Rubber plantation measurement model showed that the average of plantation productivity was 6.25 kg/ha/day. GP measurement model showed that the GPI value of ribbed smoked sheet (RSS) was 0.730, whereas of crumb rubber (CR) was 0.126. The best strategy for increasing the productivity of rubber agroindustry was raw material characteristics control. Based on the best strategy, the GPI value of RSS was 1.340, whereas of CR was 0.228.

This decision support system is still limited as it is based on static data; it needs further development so that it can be more dynamically based on developments in the rubber agroindustry related levels of productivity and environmental impact. In addition, details regarding the decision to increase the productivity of the rubber section by benchmarking efforts should be studied further, both among plantation as well as among countries such as Thailand so that the productivity of rubber plantation and agroindustry can be integrated.

This research can help the planters to select superior clones for rubber trees, to improve the technique of tapping latex, and to use a better coagulant. The good quality and quantity of raw material is a key factor in increasing the productivity of rubber agroindustry; if the quality of latex is good then the resulting product will also have a good quality and production cost can be reduced.
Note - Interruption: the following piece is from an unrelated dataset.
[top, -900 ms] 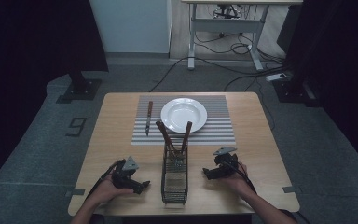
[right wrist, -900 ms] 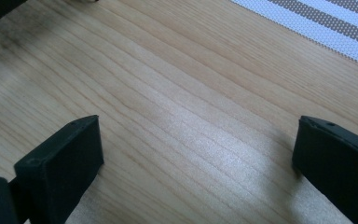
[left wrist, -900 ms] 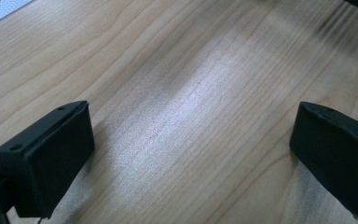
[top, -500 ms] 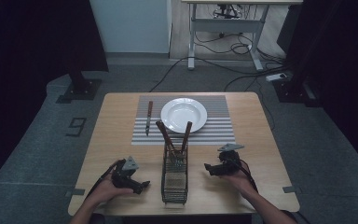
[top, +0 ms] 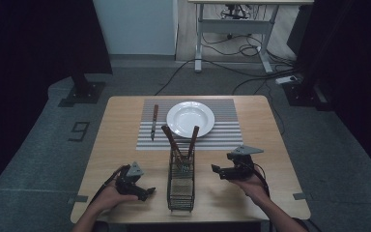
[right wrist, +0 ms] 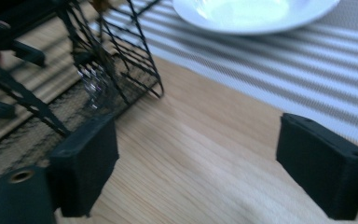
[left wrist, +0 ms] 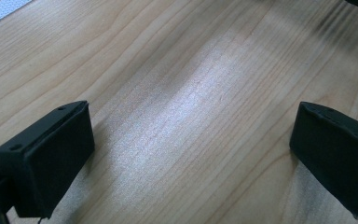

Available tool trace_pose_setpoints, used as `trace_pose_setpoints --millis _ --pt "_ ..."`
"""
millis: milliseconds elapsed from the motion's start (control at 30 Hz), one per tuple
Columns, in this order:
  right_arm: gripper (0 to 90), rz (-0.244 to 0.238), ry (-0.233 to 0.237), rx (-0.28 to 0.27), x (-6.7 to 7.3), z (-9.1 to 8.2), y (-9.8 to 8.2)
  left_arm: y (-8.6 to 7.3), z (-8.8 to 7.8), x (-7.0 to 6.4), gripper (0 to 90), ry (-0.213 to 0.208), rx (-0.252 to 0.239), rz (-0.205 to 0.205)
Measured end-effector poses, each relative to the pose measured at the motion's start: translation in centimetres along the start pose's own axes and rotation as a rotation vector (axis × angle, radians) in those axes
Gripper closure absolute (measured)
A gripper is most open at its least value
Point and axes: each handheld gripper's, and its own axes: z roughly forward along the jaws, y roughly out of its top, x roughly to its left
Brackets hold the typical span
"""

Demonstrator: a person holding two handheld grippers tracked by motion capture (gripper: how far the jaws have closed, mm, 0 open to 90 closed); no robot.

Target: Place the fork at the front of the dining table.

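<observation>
A black wire basket stands at the table's front middle, and two brown-handled utensils lean up out of its far end. A white plate lies on a striped placemat, with a brown-handled knife on the mat's left part. Left of the basket, my left gripper rests low on the wood, open; its jaws frame bare tabletop. Right of the basket, my right gripper points left at it, open and empty, with the basket close ahead on the left.
The wooden table has bare wood on both sides of the basket. The plate and the striped mat lie beyond the right gripper's jaws. Cables and a desk frame stand on the floor behind the table.
The right hand has shifted a little and its gripper has turned more toward the basket. The left gripper, basket, plate and knife have not moved.
</observation>
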Motion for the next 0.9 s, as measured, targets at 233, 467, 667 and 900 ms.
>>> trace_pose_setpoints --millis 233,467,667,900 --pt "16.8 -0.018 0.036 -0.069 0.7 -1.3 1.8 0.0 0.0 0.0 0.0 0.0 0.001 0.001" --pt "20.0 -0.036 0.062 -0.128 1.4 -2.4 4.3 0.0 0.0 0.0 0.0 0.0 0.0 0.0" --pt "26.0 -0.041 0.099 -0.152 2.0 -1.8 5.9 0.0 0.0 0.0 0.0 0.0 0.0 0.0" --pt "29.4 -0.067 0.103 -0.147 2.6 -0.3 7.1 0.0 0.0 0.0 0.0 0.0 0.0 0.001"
In addition, the application of GP through the calculation of GPI value using improvement scenarios can be used as a reference and comparison for evaluating the performance of rubber agroindustry to reduce the waste generated by the activities of rubber processing plant.

Reduction of waste generated by production activities can improve the quality of life of the workforce and the environment. The calculation of GPI value can also be used as a basis to use raw materials, water, and electricity more efficiently.

This system was developed by combining spatial analysis, GP, and fuzzy ANP with the model-based management system, which is able to provide comprehensive and meaningful decision alternatives for the development of natural rubber agroindustry.